エレクシアYM10はそれ以上何も言わず、ただテーブルに突っ伏した彼の姿を眺めていただけだった。


すると外からは、雨の音が聞こえてきていた。湿った空気からも分かっていたが今は雨季だったようだ。しかも時間を追うごとにそれは強さを増していった。


『これは、マズいかも知れないな…』


この集落がある谷に降りる際、エレクシアYM10は周囲の地形を観察していた。剥き出しになった岩肌に残された痕跡などから、ここは五十年から百年に一度程度の割合で洪水が発生していることを推測していたのだった。


恐らくそれはここに居を構えた人間達も知ってはいたのだろう。その為、一度はここに住んだもののやはり住み続けるのは無理だと判断して離れたに違いない。

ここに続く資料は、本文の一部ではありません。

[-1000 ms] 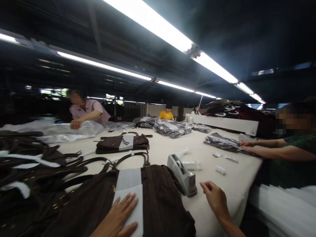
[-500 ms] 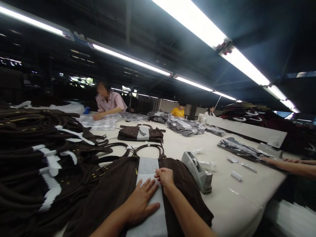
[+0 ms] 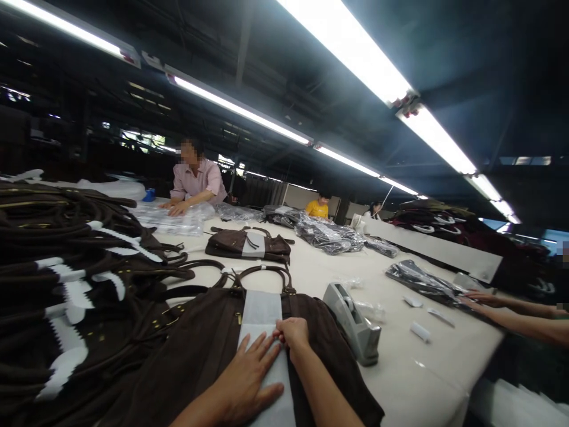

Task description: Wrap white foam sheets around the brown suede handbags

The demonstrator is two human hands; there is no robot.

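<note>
A dark brown handbag (image 3: 208,332) lies flat in front of me, its looped handles pointing away. Down its middle runs a white paper band (image 3: 263,305). My left hand (image 3: 251,373) rests flat on the band and the bag, fingers spread. At the band's right edge, my right hand (image 3: 293,337) is closed with thumb and fingers pinched together; whatever they hold is too small to make out. Just right of the bag stands a grey tape dispenser (image 3: 353,323). Another brown bag with a paper band (image 3: 226,244) lies beyond the handles.
Brown bags with white wrapped handles (image 3: 102,284) are piled on the left. Plastic-wrapped bags (image 3: 326,231) lie at the back. A co-worker in pink (image 3: 200,181) handles clear plastic bags (image 3: 171,216). At right, another person's hands (image 3: 482,299) touch a wrapped bag (image 3: 418,279).
My right hand has moved slightly down along the paper band's edge toward my left hand. My left hand stays flat. The pink-shirted co-worker now has both hands visible on the plastic.
</note>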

降り始めからの雨量は、視覚情報からの概算だけでも千ミリに達していると思われた。窓から外を見ると、僅かな水量しかなかった筈の川が、今では轟々と地響きすら感じる激しい濁流と化していた。この辺りの気候は乾季と雨季の差が極端なのは予測できていたが、これはそれ以上かもしれない。

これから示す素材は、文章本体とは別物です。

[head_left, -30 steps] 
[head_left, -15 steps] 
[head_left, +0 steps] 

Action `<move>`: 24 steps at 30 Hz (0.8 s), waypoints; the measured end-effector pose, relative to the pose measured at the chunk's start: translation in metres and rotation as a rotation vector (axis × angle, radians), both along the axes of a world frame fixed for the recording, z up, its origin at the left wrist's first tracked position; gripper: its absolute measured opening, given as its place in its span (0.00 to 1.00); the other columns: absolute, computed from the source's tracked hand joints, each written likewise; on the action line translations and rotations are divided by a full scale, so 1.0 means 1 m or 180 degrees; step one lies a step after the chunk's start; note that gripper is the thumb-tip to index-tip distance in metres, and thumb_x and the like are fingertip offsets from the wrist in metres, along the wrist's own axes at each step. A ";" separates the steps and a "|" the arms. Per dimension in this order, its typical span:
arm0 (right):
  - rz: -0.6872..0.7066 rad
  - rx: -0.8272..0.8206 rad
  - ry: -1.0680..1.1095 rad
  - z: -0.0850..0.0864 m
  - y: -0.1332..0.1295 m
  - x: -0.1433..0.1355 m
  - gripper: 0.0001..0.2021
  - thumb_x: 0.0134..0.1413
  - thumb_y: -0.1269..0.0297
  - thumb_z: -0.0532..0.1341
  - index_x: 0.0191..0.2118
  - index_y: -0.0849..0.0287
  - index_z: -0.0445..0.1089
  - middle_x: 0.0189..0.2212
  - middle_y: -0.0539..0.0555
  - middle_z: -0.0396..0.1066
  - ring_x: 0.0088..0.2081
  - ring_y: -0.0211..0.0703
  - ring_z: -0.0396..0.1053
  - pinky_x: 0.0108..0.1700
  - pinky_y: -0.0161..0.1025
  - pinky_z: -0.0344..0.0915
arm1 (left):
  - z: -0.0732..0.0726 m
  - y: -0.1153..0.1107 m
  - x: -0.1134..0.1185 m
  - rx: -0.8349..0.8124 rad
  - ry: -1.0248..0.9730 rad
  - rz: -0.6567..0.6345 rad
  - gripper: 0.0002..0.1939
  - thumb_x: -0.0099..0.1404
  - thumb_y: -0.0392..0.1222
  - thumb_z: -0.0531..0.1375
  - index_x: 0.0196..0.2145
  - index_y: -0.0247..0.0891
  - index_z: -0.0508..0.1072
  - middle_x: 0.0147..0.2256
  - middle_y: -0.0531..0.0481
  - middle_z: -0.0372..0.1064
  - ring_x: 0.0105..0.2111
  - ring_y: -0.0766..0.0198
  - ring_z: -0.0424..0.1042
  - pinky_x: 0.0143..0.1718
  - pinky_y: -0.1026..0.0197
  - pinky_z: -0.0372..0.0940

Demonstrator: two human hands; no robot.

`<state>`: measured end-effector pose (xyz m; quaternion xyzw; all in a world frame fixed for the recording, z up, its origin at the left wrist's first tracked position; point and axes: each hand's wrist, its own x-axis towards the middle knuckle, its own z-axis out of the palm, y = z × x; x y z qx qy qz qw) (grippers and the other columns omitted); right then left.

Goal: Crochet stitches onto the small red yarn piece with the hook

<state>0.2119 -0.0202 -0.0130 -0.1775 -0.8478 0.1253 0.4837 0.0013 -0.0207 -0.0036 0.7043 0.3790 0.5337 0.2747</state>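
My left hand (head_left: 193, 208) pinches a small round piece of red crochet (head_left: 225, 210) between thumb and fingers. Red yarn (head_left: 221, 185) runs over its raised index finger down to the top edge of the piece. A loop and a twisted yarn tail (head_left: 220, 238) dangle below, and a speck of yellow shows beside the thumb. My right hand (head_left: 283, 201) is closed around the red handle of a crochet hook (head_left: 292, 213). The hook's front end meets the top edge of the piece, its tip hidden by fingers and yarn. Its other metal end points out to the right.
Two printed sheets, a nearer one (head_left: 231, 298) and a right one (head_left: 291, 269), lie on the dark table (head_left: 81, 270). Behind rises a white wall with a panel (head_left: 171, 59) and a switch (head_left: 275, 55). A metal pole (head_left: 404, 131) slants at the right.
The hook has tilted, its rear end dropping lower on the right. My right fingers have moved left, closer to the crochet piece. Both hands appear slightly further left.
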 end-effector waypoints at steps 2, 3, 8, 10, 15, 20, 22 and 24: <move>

水位が明らかに危険なレベルに達した時、エレクシアYM10は、死んだようにうなだれて生気を失っていた少年に対して声を掛けた。


「落ち込むのは勝手だが、外は既に災害警戒レベルだ。早く避難しないと私は無事でもお前は助からないぞ」


そう言われて少年はようやく頭を上げ、窓から外を見た。


「な、なんだよ、これ……」


少なく見積もっても十数年ここで暮らしていたであろう彼のその言葉が、尋常でない事態になっているということを表していたのだった。